Return the lines of the data below exactly. Start at the first and end with the line containing "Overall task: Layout".
EXERCISE INPUT START
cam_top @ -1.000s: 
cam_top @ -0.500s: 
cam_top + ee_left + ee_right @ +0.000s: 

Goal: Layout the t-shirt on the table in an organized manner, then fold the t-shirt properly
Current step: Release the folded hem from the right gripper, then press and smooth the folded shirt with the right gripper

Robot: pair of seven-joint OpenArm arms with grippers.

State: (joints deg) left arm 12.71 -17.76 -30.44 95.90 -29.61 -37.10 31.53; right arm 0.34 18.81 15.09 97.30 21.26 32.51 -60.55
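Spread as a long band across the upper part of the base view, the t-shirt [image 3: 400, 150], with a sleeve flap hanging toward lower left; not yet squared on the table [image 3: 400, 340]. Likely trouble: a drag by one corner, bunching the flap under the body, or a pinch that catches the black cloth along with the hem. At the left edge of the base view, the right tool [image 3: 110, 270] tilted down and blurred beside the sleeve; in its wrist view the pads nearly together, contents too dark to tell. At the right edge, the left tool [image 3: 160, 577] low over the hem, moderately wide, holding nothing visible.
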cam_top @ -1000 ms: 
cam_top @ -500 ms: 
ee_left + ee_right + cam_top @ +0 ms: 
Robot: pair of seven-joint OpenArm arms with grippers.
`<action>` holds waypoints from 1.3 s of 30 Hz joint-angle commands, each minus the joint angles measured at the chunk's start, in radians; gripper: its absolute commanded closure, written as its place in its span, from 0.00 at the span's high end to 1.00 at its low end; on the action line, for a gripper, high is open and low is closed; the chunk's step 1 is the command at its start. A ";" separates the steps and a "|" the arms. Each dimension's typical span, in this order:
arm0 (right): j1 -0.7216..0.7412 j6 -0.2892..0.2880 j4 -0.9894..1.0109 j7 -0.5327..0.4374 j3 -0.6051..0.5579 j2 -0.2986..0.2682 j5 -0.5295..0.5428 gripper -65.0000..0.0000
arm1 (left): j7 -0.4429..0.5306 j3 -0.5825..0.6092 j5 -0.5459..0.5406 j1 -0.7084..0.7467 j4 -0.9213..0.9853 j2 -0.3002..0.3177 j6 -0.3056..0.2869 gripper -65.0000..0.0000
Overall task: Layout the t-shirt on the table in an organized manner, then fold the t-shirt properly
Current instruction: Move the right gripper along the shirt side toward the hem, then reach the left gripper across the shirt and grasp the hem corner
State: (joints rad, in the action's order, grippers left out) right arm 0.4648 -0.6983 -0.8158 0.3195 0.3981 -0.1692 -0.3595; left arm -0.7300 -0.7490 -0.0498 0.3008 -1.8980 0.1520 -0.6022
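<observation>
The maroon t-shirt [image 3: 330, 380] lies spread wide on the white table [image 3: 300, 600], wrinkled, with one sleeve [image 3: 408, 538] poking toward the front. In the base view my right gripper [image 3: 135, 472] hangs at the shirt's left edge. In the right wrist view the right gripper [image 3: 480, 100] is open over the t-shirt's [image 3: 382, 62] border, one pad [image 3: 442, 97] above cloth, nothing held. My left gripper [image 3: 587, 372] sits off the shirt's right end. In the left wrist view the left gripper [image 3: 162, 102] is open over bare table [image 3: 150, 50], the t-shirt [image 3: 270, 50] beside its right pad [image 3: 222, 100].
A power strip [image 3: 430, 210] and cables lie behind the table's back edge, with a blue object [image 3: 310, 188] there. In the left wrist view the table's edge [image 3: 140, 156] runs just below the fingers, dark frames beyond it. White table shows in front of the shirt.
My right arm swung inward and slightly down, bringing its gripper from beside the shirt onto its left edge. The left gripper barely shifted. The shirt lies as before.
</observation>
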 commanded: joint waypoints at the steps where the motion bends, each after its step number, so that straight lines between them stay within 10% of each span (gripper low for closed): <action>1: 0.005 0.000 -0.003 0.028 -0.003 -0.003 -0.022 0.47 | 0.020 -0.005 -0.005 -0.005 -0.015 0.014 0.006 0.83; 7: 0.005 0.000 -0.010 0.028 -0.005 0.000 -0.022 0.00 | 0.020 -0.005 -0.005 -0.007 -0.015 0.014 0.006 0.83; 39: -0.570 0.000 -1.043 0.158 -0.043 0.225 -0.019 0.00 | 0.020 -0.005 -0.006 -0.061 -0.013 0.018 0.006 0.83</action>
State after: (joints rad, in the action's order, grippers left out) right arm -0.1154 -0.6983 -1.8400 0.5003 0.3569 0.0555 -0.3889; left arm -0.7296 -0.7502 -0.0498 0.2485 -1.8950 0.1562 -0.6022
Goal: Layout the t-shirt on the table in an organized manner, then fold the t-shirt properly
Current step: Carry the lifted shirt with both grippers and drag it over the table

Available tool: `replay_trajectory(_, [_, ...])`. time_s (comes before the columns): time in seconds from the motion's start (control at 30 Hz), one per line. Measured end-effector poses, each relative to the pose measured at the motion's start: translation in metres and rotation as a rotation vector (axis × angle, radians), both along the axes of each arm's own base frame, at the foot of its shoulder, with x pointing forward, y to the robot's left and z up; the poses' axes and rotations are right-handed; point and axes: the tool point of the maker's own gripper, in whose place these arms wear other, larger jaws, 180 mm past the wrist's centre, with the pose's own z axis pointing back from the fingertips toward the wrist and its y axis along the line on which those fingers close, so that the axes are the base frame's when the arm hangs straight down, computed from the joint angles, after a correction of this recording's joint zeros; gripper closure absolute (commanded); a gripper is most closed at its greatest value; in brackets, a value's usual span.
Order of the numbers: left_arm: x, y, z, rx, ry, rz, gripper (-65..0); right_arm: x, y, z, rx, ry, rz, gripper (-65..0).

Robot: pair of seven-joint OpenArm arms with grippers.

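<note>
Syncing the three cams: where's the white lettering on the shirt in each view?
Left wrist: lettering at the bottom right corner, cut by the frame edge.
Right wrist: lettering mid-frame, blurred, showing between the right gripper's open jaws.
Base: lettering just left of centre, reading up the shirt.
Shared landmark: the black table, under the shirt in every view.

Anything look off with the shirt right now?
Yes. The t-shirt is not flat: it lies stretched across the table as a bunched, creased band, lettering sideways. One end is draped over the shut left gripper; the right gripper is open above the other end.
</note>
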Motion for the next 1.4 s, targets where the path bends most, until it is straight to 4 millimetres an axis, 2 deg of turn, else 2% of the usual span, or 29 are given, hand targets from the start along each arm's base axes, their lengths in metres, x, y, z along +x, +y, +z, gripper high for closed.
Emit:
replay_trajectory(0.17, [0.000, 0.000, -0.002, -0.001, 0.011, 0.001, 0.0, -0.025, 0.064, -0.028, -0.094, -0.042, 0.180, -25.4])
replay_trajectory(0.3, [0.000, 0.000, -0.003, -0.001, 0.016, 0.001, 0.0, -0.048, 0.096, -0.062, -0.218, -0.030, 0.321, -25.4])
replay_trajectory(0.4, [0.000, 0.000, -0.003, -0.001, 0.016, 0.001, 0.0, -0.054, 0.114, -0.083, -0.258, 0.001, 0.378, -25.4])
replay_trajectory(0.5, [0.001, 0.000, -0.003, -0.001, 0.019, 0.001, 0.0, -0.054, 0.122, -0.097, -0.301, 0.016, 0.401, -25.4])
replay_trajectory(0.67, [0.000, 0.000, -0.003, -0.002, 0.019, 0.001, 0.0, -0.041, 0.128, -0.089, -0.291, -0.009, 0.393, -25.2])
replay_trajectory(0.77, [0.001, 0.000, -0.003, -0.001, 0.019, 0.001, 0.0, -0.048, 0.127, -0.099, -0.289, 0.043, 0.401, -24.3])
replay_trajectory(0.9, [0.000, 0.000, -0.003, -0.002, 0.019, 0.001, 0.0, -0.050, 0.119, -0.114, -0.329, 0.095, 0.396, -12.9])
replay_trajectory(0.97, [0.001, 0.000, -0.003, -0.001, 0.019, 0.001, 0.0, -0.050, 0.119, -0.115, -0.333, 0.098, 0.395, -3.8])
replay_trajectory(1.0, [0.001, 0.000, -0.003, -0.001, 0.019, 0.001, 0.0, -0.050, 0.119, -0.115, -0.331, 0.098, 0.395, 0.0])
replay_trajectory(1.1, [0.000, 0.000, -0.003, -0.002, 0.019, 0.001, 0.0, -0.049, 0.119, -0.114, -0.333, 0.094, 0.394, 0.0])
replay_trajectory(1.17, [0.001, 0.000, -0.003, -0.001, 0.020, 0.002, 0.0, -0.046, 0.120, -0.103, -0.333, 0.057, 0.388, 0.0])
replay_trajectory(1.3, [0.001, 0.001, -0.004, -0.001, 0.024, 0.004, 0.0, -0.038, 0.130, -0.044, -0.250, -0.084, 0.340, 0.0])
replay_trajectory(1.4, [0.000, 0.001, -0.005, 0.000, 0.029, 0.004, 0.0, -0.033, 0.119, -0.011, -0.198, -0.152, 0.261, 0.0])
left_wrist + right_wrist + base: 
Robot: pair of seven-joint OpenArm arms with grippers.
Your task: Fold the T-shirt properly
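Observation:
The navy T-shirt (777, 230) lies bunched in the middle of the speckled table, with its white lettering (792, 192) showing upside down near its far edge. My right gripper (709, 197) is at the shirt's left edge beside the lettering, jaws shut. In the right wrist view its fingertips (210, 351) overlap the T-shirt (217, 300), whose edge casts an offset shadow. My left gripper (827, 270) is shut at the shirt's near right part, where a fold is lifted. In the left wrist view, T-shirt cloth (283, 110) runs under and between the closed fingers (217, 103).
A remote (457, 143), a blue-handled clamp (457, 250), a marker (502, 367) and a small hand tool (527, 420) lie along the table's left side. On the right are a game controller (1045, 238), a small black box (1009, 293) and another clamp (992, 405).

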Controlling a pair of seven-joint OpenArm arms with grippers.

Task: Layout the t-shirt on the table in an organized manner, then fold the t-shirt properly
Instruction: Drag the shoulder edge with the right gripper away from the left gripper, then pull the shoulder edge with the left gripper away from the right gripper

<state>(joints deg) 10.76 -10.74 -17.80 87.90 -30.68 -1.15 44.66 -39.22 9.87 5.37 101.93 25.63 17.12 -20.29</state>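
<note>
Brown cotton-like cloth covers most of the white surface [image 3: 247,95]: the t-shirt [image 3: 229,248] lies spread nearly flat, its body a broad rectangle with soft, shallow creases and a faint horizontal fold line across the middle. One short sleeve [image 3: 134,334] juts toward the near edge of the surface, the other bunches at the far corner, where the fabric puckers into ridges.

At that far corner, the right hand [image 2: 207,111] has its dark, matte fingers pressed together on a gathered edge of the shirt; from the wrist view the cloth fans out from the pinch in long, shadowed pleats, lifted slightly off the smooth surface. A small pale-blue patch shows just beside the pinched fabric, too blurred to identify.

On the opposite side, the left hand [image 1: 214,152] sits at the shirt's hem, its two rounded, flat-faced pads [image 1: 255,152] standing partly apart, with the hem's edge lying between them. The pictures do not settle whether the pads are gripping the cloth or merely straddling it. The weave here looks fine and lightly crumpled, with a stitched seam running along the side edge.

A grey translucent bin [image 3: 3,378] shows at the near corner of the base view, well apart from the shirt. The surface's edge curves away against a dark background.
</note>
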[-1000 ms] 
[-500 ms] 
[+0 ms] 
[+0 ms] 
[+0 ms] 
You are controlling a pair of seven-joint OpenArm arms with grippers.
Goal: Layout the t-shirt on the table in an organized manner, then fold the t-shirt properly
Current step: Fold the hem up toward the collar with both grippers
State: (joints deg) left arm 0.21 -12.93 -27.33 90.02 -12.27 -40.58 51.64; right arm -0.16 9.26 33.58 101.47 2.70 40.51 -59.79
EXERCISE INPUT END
▶ [OUTPUT BELOW]
cam_top @ -1.000s: 
cam_top @ -0.500s: 
cam_top + ee_left + ee_right @ +0.000s: 

Goal: Layout the t-shirt on the table in an organized manner, then fold the t-shirt properly
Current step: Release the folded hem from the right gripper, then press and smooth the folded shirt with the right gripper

Robot: pair of seven-joint OpenArm arms with grippers.

State: (joints deg) left arm 12.71 -17.76 -30.44 95.90 -29.61 -37.10 31.53; right arm 0.34 18.81 15.09 97.30 21.26 32.51 -60.55
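Spread as a long band across the upper part of the base view, the t-shirt [image 3: 400, 150], with a sleeve flap hanging toward lower left; not yet squared on the table [image 3: 400, 340]. Likely trouble: a drag by one corner, bunching the flap under the body, or a pinch that catches the black cloth along with the hem. At the left edge of the base view, the right tool [image 3: 110, 270] tilted down and blurred beside the sleeve; in its wrist view the pads nearly together, contents too dark to tell. At the right edge, the left tool [image 3: 160, 577] low over the hem, moderately wide, holding nothing visible.
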cam_top @ -1000 ms: 
cam_top @ -500 ms: 
ee_left + ee_right + cam_top @ +0 ms: 
Robot: pair of seven-joint OpenArm arms with grippers.
`<action>` holds waypoints from 1.3 s of 30 Hz joint-angle commands, each minus the joint angles measured at the chunk's start, in radians; gripper: its absolute commanded closure, written as its place in its span, from 0.00 at the span's high end to 1.00 at its low end; on the action line, for a gripper, high is open and low is closed; the chunk's step 1 is the command at its start. A ";" separates the steps and a "|" the arms. Each dimension's typical span, in this order:
arm0 (right): j1 -0.7216..0.7412 j6 -0.2892..0.2880 j4 -0.9894..1.0109 j7 -0.5327..0.4374 j3 -0.6051..0.5579 j2 -0.2986..0.2682 j5 -0.5295..0.5428 gripper -65.0000..0.0000
arm1 (left): j7 -0.4429..0.5306 j3 -0.5825..0.6092 j5 -0.5459..0.5406 j1 -0.7084..0.7467 j4 -0.9213..0.9853 j2 -0.3002..0.3177 j6 -0.3056..0.2869 gripper -65.0000..0.0000
Overall task: Layout the t-shirt on the table in an organized manner, then fold the t-shirt properly

The exercise requires nothing more than what has been given.